Le jury de Pedro Almodovar se coupe du monde, et la planète cinéma retient son souffle: le 70e Festival de Cannes annonce dimanche à partir de 19H15 son palmarès, au terme d'une édition teintée de noirceur.
Qui pour succéder à Ken Loach, Palme d'Or 2016 avec "Moi, Daniel Blake", dénonciation de l'ultra-libéralisme au Royaume-Uni ? Autour du cinéaste espagnol, présidentdu jury, quatre hommes et quatre femmes de cinéma ont la lourde tâche de choisir la plus prestigieuse des récompenses, parmi les 19 films en sélection officielle.
L'acteur américain Will Smith, la star chinoise fan Bingbing, l'actrice et réalisatrice Agnès Jaoui, ou encore le virtuose du cinéma sud-coréen Park Chan-Wook vont devoir accorder leurs violons pour désigner outre la Palme d'Or, le meilleur acteur (prix d'interprétation masculine), la meilleure actrice (interprétation féminine), et quatre autres prix.
Réunis à partir de 09H00 en conclave dans une villa à la localisation secrète, les jurés ne réapparaîtront en public que pour la cérémonie de clôture.
En 12 jours, rien n'a filtré de leur côté, mais Pedro Almodovar avait estimé, à l'ouverture du festival, que "ce serait un énorme paradoxe que la Palme d'or ou un autre prix décerné à un film ne puisse pas être vu en salles", compromettant les chances de deux films, produits ou distribués par Netflix.
Le géant américain de la vidéo en ligne, engagé dans un bras de fer autour du financement du cinéma et de la chronologie des médias, a exclu de sortir en salles
en France "Okja" du Sud-Coréen Bong Joon-ho et "The Meyerowitz Stories", réalisé par l'Américain Noah Baumbach.
Trois films favoris
Du côté des journalistes et de la critique, les pronostics vont bon train.
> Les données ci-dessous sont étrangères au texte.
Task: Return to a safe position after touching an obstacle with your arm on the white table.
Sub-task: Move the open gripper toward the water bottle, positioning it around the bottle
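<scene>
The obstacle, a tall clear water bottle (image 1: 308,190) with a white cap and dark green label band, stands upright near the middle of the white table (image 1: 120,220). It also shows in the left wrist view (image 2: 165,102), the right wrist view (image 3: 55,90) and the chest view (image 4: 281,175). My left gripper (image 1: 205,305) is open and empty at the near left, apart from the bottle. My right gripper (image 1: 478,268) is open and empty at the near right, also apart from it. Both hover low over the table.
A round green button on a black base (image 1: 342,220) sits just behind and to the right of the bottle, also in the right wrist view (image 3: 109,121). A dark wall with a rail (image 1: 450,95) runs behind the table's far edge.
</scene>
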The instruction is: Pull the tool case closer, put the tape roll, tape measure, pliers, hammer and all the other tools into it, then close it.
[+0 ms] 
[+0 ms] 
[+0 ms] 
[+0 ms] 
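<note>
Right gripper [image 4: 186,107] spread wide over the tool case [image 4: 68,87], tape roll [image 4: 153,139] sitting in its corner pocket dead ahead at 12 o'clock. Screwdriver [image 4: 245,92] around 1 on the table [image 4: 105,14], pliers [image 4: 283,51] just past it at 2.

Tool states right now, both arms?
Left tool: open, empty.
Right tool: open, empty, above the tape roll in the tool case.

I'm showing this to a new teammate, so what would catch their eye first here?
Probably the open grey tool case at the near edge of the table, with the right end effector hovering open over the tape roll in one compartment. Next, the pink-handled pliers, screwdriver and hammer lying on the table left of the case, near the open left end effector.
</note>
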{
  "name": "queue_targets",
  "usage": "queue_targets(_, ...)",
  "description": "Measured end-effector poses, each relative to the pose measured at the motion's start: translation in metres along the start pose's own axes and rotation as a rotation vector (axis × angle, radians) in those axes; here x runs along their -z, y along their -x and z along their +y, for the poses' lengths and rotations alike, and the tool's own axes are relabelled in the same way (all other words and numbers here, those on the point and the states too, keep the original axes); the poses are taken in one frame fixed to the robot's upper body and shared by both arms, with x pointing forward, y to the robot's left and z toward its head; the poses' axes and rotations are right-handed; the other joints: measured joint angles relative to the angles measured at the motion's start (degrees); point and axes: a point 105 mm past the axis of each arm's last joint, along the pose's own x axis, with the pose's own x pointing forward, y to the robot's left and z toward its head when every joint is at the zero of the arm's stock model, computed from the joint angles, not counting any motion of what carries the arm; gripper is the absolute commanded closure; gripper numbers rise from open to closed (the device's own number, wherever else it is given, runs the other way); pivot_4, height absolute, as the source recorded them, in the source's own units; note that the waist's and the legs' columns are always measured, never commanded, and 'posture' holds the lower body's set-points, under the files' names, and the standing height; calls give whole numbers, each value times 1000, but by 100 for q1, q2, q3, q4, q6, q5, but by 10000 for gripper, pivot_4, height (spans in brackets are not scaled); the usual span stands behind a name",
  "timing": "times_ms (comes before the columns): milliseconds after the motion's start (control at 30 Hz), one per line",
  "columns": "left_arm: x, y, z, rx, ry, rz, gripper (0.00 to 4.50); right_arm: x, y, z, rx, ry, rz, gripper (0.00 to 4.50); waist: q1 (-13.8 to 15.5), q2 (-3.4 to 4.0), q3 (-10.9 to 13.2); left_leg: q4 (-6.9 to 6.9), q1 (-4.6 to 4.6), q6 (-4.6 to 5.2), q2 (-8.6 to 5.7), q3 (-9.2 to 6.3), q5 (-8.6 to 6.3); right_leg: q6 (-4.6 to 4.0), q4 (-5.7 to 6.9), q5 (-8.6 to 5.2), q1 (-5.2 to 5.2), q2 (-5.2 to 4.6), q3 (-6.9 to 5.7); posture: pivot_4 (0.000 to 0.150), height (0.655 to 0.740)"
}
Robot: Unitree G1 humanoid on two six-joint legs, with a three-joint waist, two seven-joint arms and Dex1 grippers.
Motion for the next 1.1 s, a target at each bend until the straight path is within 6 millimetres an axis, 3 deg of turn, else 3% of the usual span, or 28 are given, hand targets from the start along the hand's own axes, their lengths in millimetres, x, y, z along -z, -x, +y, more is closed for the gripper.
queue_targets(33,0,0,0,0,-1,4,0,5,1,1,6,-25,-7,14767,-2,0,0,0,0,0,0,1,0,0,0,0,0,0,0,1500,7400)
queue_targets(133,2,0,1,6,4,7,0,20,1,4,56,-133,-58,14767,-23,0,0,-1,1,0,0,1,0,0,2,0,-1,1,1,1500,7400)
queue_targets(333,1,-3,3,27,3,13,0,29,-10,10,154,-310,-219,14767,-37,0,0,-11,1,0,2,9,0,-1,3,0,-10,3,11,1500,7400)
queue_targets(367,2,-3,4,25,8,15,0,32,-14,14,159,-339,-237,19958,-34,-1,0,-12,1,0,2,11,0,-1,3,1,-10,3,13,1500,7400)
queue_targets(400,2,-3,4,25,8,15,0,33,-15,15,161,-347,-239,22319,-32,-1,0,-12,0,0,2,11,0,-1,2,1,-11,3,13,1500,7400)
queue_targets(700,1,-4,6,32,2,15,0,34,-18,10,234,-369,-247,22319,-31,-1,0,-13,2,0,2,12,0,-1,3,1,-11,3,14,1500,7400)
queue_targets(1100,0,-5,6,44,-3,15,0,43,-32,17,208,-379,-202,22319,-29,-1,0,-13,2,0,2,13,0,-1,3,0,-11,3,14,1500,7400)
Trois films ont particulièrement marqué: "You were never really here" de la Britannique Lynne Ramsay, montré le dernier jour de la compétition, le film russe "Faute d'amour" et le Français "120 battements par minute".
Lynne Ramsay relate une histoire de vengeance et d'enfance maltraitée, deux thèmes omniprésents dans la sélection cannoise. Si elle gagnait la récompense suprême, elle serait la deuxième femme dans l'histoire du Festival à la recevoir, après la Néo-Zélandaise Jane Campion, ("La leçon de piano", 1993). Son film bénéficie de la deuxième meilleure note (3 sur 4) attribuée par le panel de 11 critiques internationaux de la revue britannique Screen, derrière le russe "Faute d'amour". Le film d'Andreï Zviaguintsev, âpre et étouffant, fait le portrait d'une société déshumanisée à travers la disparition de l'enfant d'un couple moscovite.
Autre candidat en lice: "120 battements par minute" du Français Robin Campillo, une fresque sur les années Sida en France à travers le combat de l'association Act Up. Le film a bouleversé la critique et a été accueilli avec une relative unanimité. A l'inverse, des films attendus comme ceux de Fatih Akin ("In the fade"), de Kornél Mundruczó ("La Lune de Jupiter") et, dans une certaine mesure, celui du double Palmé Michael Haneke ("Happy end") ont déçu une partie des journalistes.
France 3 a interrogé les cinéphiles dans les allées du Palais...
Pattinson, Phoenix, Trintignant, Kruger
Côtés acteurs, les performances de l'Américain Joaquin Phoenix ("You were never really here") et du Britannique Robert Pattinson ("Good Time" des frères Safdie) ont été saluées. A 86 ans, Jean-Louis Trintignant a ému en grand bourgeois voulant en finir avec la vie dans "Happy end" tandis que le comédien d'origine argentine Nahuel Pérez Biscayart, 31 ans, a convaincu dans "120 battements par minute".
Pour les actrices, Diane Kruger a impressionné dans "In the fade" de Fatih Akin, en femme meurtrie qui se venge de terroristes, et l'actrice de théâtre russe Vassilina Makovtseva a marqué les esprits avec son visage impassible dans "Une femme douce" de l'Ukrainien Sergueï Loznitsa, tout comme Mariana Spivak, glaçante dans le rôle de la mère dans "Faute d'amour".
Samedi soir, un premier prix de la sélection officielle a été attribué. Celui de la section Un Certain regard, petite soeur de la compétition, qui est allé au au cinéaste iranien Mohammad Rasoulof pour "Un homme intègre".